**TASK OBJECTIVE:** Each line of the material below should be reproduced exactly.

════════════════

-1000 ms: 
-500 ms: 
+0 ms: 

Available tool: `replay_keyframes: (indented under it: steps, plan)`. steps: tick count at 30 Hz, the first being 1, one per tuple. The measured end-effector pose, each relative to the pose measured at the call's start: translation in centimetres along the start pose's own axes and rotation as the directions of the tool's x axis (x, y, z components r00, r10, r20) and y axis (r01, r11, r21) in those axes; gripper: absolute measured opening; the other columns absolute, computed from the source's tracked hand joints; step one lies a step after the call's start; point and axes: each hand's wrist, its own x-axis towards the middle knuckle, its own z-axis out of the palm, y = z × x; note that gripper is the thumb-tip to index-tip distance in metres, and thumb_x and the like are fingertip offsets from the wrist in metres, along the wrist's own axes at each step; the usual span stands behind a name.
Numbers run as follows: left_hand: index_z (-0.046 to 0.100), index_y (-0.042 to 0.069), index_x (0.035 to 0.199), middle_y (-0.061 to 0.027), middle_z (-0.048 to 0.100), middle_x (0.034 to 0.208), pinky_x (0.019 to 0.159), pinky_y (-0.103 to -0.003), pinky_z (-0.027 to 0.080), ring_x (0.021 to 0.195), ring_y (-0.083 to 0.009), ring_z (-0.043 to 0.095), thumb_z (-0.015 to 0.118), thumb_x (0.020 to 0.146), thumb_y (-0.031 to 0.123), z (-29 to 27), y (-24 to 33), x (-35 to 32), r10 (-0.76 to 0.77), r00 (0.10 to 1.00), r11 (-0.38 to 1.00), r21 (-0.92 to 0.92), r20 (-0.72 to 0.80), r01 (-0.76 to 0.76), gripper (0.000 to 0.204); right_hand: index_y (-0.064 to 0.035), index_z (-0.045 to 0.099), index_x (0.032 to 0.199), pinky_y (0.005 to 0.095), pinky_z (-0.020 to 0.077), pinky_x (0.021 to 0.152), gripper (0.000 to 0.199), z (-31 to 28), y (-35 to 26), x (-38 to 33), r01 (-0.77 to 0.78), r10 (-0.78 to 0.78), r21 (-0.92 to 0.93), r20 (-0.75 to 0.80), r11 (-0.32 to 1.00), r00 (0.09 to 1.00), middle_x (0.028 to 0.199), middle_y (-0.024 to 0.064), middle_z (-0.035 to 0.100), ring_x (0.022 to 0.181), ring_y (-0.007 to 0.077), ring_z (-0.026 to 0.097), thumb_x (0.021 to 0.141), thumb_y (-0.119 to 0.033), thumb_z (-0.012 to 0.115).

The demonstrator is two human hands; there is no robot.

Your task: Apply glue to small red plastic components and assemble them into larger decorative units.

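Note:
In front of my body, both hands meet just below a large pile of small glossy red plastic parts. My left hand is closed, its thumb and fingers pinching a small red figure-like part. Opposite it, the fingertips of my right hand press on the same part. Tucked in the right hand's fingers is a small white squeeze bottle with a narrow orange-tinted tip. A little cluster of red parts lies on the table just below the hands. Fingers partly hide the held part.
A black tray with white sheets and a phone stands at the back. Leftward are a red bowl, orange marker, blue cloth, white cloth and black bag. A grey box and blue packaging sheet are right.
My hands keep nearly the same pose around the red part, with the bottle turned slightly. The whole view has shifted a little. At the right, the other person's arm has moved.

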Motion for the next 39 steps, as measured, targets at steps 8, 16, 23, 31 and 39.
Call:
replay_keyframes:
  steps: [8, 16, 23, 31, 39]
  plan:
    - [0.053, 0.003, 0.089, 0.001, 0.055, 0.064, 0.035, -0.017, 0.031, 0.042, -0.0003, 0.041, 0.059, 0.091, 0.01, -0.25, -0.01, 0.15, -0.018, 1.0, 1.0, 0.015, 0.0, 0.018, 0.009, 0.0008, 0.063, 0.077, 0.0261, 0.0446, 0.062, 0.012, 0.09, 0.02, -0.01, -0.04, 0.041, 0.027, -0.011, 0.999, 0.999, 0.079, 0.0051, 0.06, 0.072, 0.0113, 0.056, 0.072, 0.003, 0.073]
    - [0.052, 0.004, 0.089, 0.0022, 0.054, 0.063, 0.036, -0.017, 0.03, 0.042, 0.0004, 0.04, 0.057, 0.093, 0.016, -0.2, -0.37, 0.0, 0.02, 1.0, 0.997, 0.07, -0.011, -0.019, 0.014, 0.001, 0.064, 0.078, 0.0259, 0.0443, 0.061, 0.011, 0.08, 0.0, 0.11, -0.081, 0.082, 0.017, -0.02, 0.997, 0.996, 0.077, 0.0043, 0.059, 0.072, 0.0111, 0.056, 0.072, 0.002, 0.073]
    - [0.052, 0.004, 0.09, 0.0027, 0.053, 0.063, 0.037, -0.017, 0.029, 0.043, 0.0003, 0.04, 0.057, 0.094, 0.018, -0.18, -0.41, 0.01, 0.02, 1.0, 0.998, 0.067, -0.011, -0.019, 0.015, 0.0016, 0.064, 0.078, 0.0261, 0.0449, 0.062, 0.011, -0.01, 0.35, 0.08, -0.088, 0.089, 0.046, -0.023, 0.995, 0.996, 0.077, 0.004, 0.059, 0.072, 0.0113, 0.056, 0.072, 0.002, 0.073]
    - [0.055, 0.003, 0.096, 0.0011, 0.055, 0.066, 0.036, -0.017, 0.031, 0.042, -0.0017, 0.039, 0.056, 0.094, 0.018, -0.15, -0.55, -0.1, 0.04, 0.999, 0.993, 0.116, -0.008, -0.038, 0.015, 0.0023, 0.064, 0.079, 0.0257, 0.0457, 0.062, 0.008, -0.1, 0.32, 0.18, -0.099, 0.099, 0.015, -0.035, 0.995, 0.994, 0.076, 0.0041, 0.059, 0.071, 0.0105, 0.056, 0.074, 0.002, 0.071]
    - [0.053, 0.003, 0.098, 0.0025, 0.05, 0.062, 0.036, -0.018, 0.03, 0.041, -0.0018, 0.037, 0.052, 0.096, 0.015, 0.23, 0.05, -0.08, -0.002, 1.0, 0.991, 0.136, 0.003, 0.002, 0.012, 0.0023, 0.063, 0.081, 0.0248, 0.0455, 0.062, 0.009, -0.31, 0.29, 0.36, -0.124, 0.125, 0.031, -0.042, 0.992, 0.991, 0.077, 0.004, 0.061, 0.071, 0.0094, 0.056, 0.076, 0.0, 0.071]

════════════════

**RESPONSE TO THIS TASK:**
-1000 ms: 
-500 ms: 
+0 ms: 

Available tool: `replay_keyframes: (indented under it: steps, plan)`. steps: tick count at 30 Hz, the first being 1, one per tuple. The measured end-effector pose, each relative to the pose measured at the call's start: translation in centimetres along the start pose's own axes and rotation as the directions of the tool's x axis (x, y, z components r00, r10, r20) and y axis (r01, r11, r21) in those axes; gripper: absolute measured opening; the other columns absolute, computed from the source's tracked hand joints; step one lies a step after the call's start; point and axes: each hand's wrist, its own x-axis towards the middle knuckle, its own z-axis out of the palm, y = z × x; note that gripper is the thumb-tip to index-tip distance in metres, and thumb_x and the like are fingertip offsets from the wrist in metres, along the wrist's own axes at each step; the usual span stands behind a name.
Numbers run as follows: left_hand: index_z (-0.046 to 0.100), index_y (-0.042 to 0.069), index_x (0.035 to 0.199), middle_y (-0.061 to 0.027), middle_z (-0.048 to 0.100), middle_x (0.034 to 0.208), pinky_x (0.019 to 0.159), pinky_y (-0.103 to -0.003), pinky_z (-0.027 to 0.080), ring_x (0.021 to 0.195), ring_y (-0.083 to 0.009), ring_z (-0.043 to 0.095), thumb_z (-0.015 to 0.118), thumb_x (0.020 to 0.146), thumb_y (-0.031 to 0.123), z (-29 to 27), y (-24 to 33), x (-35 to 32), r10 (-0.76 to 0.77), r00 (0.10 to 1.00), r11 (-0.38 to 1.00), r21 (-0.92 to 0.92), r20 (-0.72 to 0.80), r01 (-0.76 to 0.76), gripper (0.000 to 0.204); right_hand: index_y (-0.064 to 0.035), index_z (-0.045 to 0.099), index_x (0.032 to 0.199), pinky_y (0.005 to 0.095), pinky_z (-0.020 to 0.077), pinky_x (0.021 to 0.152), gripper (0.000 to 0.199), z (-31 to 28), y (-35 to 26), x (-38 to 33), r01 (-0.77 to 0.78), r10 (-0.78 to 0.78), r21 (-0.92 to 0.93), r20 (-0.75 to 0.80), r11 (-0.32 to 1.00), r00 (0.09 to 1.00), middle_x (0.028 to 0.199), middle_y (-0.024 to 0.064), middle_z (-0.035 to 0.100), ring_x (0.022 to 0.181), ring_y (-0.007 to 0.077), ring_z (-0.026 to 0.097), thumb_x (0.021 to 0.141), thumb_y (-0.119 to 0.033), thumb_z (-0.012 to 0.115).

The demonstrator is two human hands; there is no robot.

Your task: Apply glue to small red plastic components and assemble them into larger decorative units.

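Note:
In front of my body, both hands meet just below a large pile of small glossy red plastic parts. My left hand is closed, its thumb and fingers pinching a small red figure-like part. Opposite it, the fingertips of my right hand press on the same part. Tucked in the right hand's fingers is a small white squeeze bottle with a narrow orange-tinted tip. A little cluster of red parts lies on the table just below the hands. Fingers partly hide the held part.
A black tray with white sheets and a phone stands at the back. Leftward are a red bowl, orange marker, blue cloth, white cloth and black bag. A grey box and blue packaging sheet are right.
My hands keep nearly the same pose around the red part, with the bottle turned slightly. The whole view has shifted a little. At the right, the other person's arm has moved.
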
Motion for the next 39 steps, as measured, targets at steps 8, 16, 23, 31 and 39.
Call:
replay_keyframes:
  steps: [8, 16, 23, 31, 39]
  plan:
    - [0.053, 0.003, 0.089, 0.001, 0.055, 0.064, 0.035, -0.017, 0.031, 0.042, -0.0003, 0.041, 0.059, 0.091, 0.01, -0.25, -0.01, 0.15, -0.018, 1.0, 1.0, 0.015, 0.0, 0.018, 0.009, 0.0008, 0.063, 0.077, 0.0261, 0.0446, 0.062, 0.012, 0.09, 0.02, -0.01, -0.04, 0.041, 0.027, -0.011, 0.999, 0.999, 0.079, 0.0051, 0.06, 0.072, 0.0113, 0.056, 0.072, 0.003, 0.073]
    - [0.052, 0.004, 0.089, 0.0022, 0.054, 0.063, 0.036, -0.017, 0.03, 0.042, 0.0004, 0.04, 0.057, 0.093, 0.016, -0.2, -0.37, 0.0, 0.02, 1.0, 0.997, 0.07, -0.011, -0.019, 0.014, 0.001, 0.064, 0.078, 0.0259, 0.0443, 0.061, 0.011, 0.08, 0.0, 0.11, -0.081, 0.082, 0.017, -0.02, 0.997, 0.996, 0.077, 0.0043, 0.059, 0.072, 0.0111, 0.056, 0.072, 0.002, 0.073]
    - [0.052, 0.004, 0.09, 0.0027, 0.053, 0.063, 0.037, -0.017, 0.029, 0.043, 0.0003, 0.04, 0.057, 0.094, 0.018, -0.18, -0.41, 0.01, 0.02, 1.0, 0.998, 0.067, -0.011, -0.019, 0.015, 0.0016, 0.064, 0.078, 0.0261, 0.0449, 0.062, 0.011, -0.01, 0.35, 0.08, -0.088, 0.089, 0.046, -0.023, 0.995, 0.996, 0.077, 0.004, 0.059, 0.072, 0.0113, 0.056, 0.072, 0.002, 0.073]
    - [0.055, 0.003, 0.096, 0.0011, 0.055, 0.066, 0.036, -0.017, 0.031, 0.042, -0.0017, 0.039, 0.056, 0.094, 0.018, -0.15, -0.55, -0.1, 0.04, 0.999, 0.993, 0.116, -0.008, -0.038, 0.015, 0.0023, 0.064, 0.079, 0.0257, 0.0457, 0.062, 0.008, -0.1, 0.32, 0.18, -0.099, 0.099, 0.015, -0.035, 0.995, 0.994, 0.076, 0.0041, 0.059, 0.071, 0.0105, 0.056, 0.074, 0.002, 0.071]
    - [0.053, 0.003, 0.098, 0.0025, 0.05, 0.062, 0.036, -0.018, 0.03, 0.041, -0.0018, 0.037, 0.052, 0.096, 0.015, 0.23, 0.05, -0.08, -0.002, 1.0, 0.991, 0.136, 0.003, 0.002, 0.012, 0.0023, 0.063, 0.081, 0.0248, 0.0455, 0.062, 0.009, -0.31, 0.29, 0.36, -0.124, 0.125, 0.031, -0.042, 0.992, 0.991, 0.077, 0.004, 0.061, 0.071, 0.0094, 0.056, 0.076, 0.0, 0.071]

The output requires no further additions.